Ce ne pouvait être vrai, ce n' était pas son père qui se trouvait là. Il était si maigre, si raide, il ne lui ressemblait pas.

 

Ou c' était une mascarade, une mauvaise blague. Et il allait respirer à nouveau et bouger...lui dire que tout allait bien....

 

Mais rien ne bougeait, rien ne changeait.

 

Elsa aurait voulu se fondre dans la porte, disparaître. Elle reculait de toutes ses forces mais se trouvait toujours devant le lit, devant son père, devant sa mort, devant la Mort. Tout se brouillait à nouveau.
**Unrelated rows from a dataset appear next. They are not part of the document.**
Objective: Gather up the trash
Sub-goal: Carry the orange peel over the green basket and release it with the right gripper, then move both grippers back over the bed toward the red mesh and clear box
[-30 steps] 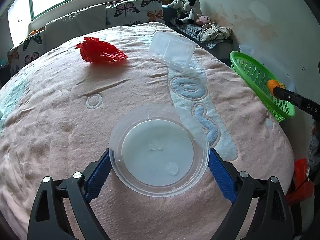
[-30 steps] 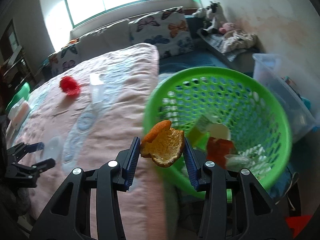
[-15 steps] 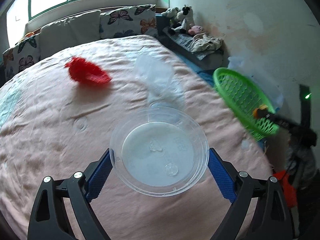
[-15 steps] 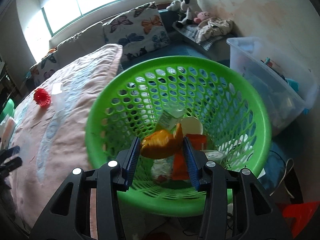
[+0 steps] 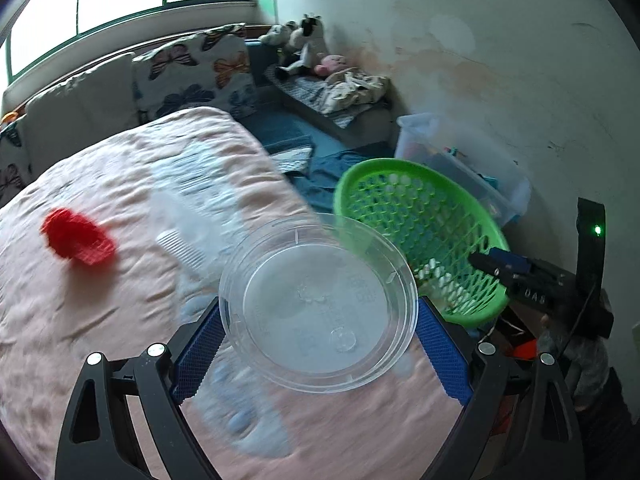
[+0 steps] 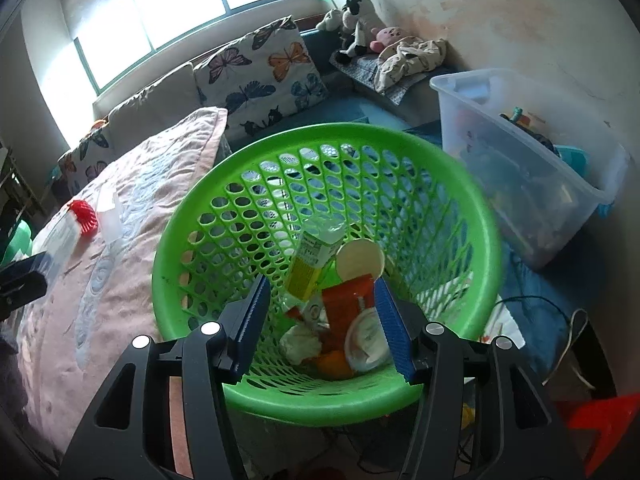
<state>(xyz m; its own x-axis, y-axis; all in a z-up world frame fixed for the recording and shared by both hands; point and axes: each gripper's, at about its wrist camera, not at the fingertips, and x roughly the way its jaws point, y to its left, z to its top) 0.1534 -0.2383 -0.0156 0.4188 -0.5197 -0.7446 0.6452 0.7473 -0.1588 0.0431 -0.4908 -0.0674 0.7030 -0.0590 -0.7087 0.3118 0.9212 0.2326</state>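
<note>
My left gripper (image 5: 318,328) is shut on a clear round plastic lid (image 5: 318,314) and holds it above the pink bed, near the green basket (image 5: 460,216). My right gripper (image 6: 320,312) is open and empty over the green basket (image 6: 248,400). Inside the basket lie the orange peel (image 6: 334,362), a yellow carton (image 6: 308,272), an orange wrapper (image 6: 346,304), a round lid (image 6: 359,258) and crumpled paper (image 6: 300,342). A red mesh piece (image 5: 78,234) and a clear plastic box (image 5: 180,216) lie on the bed. The right gripper shows in the left wrist view (image 5: 486,262).
The pink blanket (image 5: 120,320) covers the bed. A clear storage bin (image 6: 532,168) stands right of the basket, by the wall. Butterfly cushions (image 6: 260,76) and stuffed toys (image 6: 356,20) sit at the back. A cable (image 6: 568,344) lies on the floor.
My right gripper opened and the orange peel dropped into the basket. My left gripper lifted the clear lid off the bed and swung it right toward the basket.
</note>
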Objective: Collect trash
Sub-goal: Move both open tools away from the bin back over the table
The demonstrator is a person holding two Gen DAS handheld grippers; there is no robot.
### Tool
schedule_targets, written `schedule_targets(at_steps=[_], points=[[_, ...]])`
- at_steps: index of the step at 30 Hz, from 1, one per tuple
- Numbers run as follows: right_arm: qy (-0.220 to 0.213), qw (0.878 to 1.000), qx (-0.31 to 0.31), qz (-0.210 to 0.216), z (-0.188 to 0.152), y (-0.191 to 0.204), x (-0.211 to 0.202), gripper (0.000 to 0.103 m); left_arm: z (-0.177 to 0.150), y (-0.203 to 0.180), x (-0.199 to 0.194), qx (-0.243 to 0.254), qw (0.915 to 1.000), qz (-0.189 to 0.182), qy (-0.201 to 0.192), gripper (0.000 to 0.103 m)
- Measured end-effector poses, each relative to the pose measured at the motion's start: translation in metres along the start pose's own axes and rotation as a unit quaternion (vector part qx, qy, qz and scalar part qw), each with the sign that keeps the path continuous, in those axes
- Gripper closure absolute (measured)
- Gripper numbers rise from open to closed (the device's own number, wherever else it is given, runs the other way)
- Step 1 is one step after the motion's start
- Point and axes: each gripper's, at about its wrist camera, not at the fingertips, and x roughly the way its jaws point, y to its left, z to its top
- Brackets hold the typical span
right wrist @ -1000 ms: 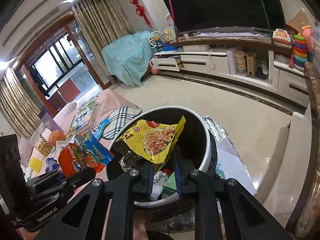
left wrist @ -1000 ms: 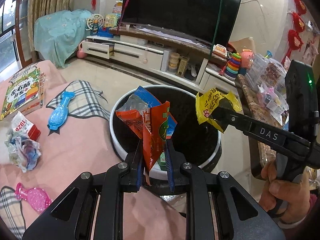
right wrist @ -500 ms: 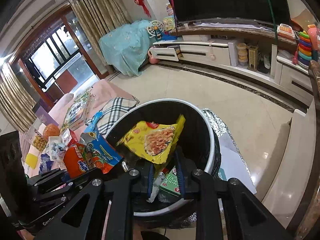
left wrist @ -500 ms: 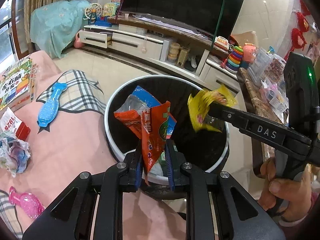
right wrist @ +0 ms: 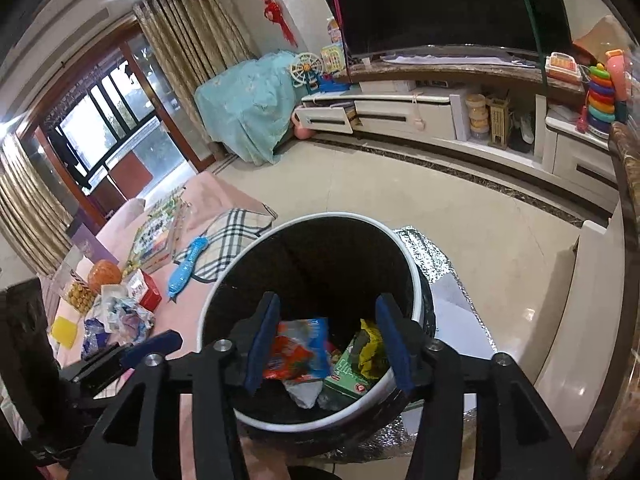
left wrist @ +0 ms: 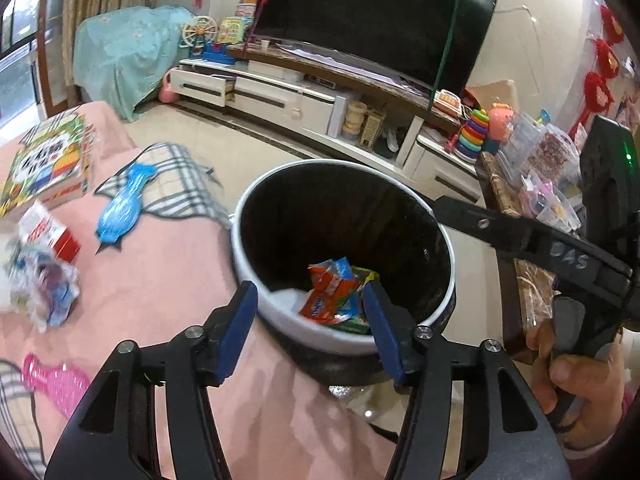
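A round bin (left wrist: 316,336) with a white rim and black liner stands against the pink-covered table. My left gripper (left wrist: 308,308) hangs over its near edge, jaws opening, with nothing between the blue pads. The orange and blue snack wrapper (left wrist: 332,296) lies loose at the bottom. My right gripper (right wrist: 328,320) is also over the bin (right wrist: 416,276), jaws opening and holding nothing. Below it lie the yellow wrapper (right wrist: 370,348), the orange and blue wrapper (right wrist: 300,348) and a green carton (right wrist: 344,372). The right gripper (left wrist: 448,208) reaches in from the right, held by a hand (left wrist: 576,380).
On the pink cloth lie crumpled plastic (left wrist: 44,284), a small red and white box (left wrist: 48,232), a blue fish-shaped toy (left wrist: 124,204), a pink one (left wrist: 52,380) and a picture book (left wrist: 44,164). A TV cabinet (left wrist: 280,96) lines the far wall. A brown counter edge (left wrist: 508,248) stands right of the bin.
Both grippers went from shut on a wrapper to open. The orange and blue wrapper and the yellow wrapper dropped from the jaws into the bin. Neither hand shifted much.
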Motion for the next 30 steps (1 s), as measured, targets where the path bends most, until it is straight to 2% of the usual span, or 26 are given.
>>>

Elle tenta de se relever, y parvint non sans difficultés, rassembla ses forces, dit au-revoir à son père, un peu rapidement peut-être, ouvrit la porte, sortit et la referma.

 

Elle referma la porte de cette chambre sur un bout de vie; sur la vie de son père, de

 

sa famille, de son enfance, de son insouciance; sur une partie du bonheur de sa vie.

 

Elle se sentait seule, abandonnée.

Immensément triste.

Immensément seule.

 

Seule la porte avait été le témoin, l' oreille empathique et la détentrice des secrets de l'âme du coeur d 'Elsa.

 

Elsa ne l' oublierait pas.

 

Cette porte resterait à jamais chargée de toute cette émotion, de toute cette frayeur et de cette douleur contenue qu' Elsa lui avait lâchée avant de l' ouvrir et d' accepter de rencontrer et de regarder la Mort, cette grande dame qu' on ne peut, c' est un fait, ignorer.

 

Sans cette porte, Elsa ne sait pas ce qu' il se serait passé.